Par une fonction de signifiant : il pointe alors vers autre chose que
vers lui-même. Alors, l’objet est toujours un moyen.
La vie de l’objet est rythmée par une multitude de phases
qui le font basculer entre ces différentes fonctions.
Utilité, social et signifiant. Evolution de l’objet
à travers le temps, pensons aux tombeaux de Phéniciens
redécouverts par les Romains et la commercialisation qui
s’en est suivie. L’objet archéologique à la
propriété de réunir ces trois fonctions. Il a
même la curieuse propriété de ne pas toujours
convenir à la définition même de l’objet, car
il peut, par exemple, n’être que supposé,
n’étant donné au sens. La recherche
archéologique en est révélatrice.
L’archéologue qui entame une fouille est devant un objet
supposé, probable qui possédait une utilité, un
rôle, une signification qu’il n’a certes plus
aujourd’hui.
Pourquoi dès lors le rechercher ? Il est recherché comme
signifiant (reflet et creuset d’une société). Les
signifiants que l’objet représentait à
l’époque à laquelle il se rattache et au moment de
sa renaissance par l’archéologue peuvent de ce point de
vue être identiques. Pour illustrer cela au regard de notre
archéologie, un vase antique, par exemple, pressentait une
utilité pour les personnes qui en avait l’usage. Une
vaisselle de luxe comme la sigillée, les céramiques
communes, etc. Il est également l’expression d’un
statut social : la richesse du propriétaire et cette richesse
est perçue en tant que signifiant par la société
de l’époque. Toutefois, après avoir rempli ces
fonctions, il devient inexistant. Cassé, détruit,
jeté, enterré, perdu. Un objet n’est plus objet car
personne ne le perçoit.
Mais c’est à ce stade qu’intervient le chercheur :
l’objet devient alors supposé. Dans le cadre de ses
connaissances, de ses objectifs, l’archéologue part
d’un postulat qu’une fouille archéologique
n’est jamais vaine en soi et qu’elle est
révélatrice d’éléments du
passé si tenus soient-ils. Si dans la cadre de son travail,
l’objet est découvert, il subit une seconde production :
le travail de recherche mis en œuvre pour l’exhumer, le
reconstituer et l’interpréter. Il redevient signifiant.

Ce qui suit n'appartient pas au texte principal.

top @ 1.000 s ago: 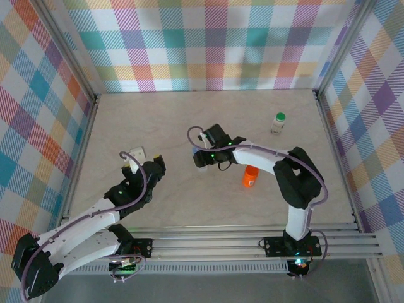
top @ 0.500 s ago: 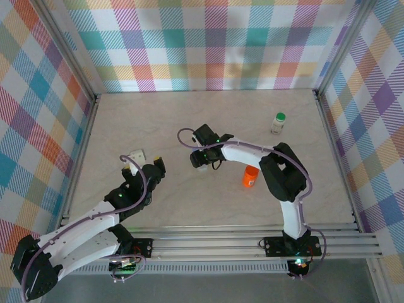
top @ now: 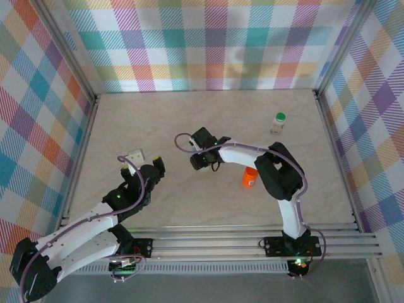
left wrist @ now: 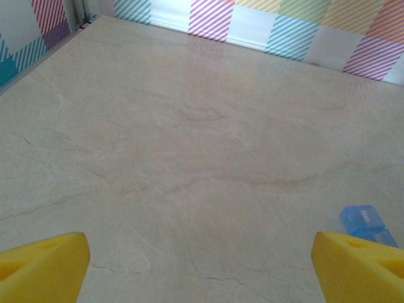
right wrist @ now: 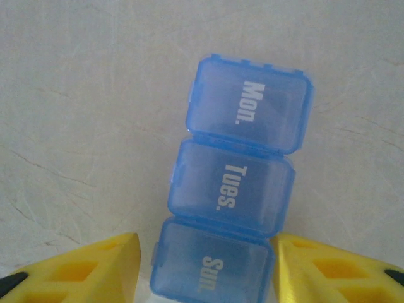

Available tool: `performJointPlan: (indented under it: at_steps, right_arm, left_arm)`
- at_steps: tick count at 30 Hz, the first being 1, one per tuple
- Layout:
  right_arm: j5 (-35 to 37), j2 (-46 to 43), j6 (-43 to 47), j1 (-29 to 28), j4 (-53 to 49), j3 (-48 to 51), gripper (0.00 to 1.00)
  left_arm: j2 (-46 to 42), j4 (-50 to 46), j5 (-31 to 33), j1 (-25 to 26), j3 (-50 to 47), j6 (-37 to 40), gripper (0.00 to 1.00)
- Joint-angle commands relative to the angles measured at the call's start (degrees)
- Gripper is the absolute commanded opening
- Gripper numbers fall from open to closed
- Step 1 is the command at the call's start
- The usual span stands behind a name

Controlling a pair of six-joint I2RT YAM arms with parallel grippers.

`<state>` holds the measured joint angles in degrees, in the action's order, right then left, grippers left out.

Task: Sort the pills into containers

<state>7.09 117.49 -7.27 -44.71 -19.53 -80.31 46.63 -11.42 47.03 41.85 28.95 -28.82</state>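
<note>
A translucent blue rectangular box (right wrist: 235,184) lies on veined tabletop (right wrist: 76,95).

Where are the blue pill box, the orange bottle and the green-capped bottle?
blue pill box (right wrist: 232,189): right wrist view, the "Tues." lid
orange bottle (top: 250,177): top external view, its body
green-capped bottle (top: 278,124): top external view, its clear body

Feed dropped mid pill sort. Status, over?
Left hand open, empty. Right hand open, straddling blue pill box at its Sun. end, not clamped. Orange bottle, green-capped bottle stand apart, no obstruction.
</note>
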Motion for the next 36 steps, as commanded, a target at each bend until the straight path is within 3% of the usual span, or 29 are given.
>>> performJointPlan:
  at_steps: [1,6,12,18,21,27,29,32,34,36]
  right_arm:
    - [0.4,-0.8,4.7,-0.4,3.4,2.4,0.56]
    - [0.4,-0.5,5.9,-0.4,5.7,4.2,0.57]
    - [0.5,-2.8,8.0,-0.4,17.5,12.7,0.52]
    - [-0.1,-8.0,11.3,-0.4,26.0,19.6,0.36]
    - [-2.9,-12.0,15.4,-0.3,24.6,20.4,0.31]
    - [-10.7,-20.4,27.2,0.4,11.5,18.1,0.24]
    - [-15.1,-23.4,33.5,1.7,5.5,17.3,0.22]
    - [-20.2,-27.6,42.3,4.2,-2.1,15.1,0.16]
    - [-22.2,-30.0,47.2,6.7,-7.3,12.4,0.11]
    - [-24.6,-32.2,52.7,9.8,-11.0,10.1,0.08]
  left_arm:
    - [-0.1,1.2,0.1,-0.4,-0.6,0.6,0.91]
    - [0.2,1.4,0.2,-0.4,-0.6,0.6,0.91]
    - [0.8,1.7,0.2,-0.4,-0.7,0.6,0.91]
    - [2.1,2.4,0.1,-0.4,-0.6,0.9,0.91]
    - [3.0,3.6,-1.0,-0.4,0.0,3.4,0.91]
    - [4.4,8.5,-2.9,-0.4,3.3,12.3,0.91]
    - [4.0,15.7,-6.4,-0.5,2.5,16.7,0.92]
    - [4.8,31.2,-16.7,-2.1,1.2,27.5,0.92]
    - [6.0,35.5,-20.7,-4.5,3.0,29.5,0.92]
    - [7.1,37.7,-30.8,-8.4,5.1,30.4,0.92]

Le paradoxe d’une telle réflexion est de se dire que si
l’objet a joué pleinement son rôle de signifiant
pour l’archéologue, il pourrait être abandonner sans
autre forme de procès (corollaire d’une information
exhaustive et complète). Or tel n’est pas le cas dans la
réalité, et ce, pour deux raisons essentielles.

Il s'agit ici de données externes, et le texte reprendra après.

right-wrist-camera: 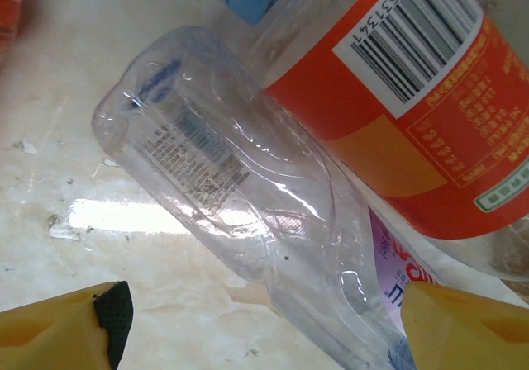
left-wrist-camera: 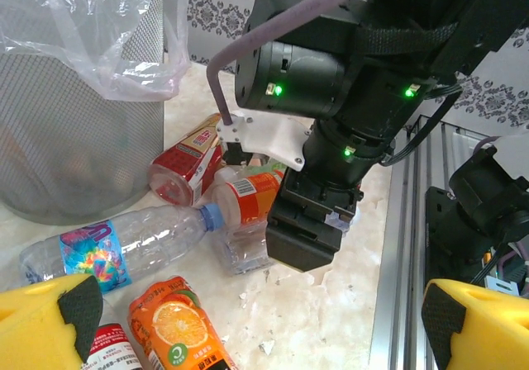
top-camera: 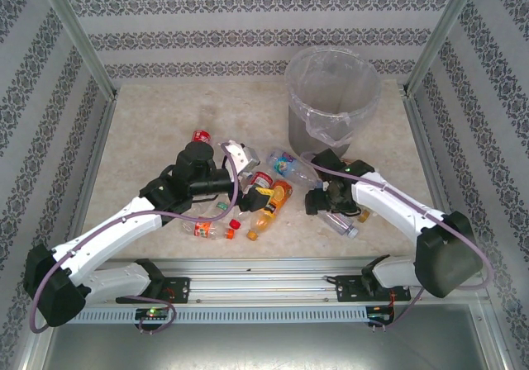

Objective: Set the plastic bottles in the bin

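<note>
I read left gripper [left-wrist-camera: 264, 316] spread wide, empty, over an orange-label bottle [left-wrist-camera: 178, 329]. Right gripper [right-wrist-camera: 264, 329] spread astride a clear bottle [right-wrist-camera: 248, 196], near side of the bin [top-camera: 310, 130].

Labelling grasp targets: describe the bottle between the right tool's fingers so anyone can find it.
From the grey bin, look down to the bottle pile in front of it. At the pile's right edge, under the right tool, lies a clear bottle. Unlike the orange-labelled bottle beside it, it carries only faint small print.
</note>
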Tool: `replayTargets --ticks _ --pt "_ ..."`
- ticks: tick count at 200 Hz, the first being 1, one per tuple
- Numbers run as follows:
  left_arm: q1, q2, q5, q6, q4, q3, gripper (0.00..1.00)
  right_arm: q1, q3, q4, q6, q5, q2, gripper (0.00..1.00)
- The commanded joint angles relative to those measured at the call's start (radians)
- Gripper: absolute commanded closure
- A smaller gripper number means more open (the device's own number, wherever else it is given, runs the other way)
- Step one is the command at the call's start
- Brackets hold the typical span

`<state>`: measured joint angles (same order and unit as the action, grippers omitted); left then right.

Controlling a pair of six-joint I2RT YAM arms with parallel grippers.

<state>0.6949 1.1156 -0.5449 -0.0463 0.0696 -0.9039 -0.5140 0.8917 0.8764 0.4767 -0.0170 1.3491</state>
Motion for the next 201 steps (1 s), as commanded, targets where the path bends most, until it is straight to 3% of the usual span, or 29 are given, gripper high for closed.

La première tient aux postulats sur lesquels reposent la
recherche archéologique : leur champ d’investigation
évolue dans le temps. Un exemple par la négative :
aujourd’hui, les clous découverts lors de fouilles sont
pour la plupart échantillonnés, mais rares sont ceux qui
sont préservés car leur conservation suppose qu’une
méthode de conservation (différents bains,
l’électrolyse) soit mise en œuvre. Ils pourrissent
purement et simplement dans les dépôts, si ce n’est
dans les remblais mêmes où ils sont laissés. Or
demain, si un archéologue met au point une méthode de
chronologie liée à ces derniers, le regard portait sur
eux sera totalement à l’opposé du regard
porté à l’heure actuelle sur ce type de
matériel. La seconde raison est qu'il appartiendra
peut-être à l’Etat de le conserver, à un
musée de l’exposer.
Les paradigmes reviennent : l’objet est utile car exposé,
l’objet est social car il montre ce qui n’est plus.
L’objet signifiant évolue.
Un glissement herméneutique se produit....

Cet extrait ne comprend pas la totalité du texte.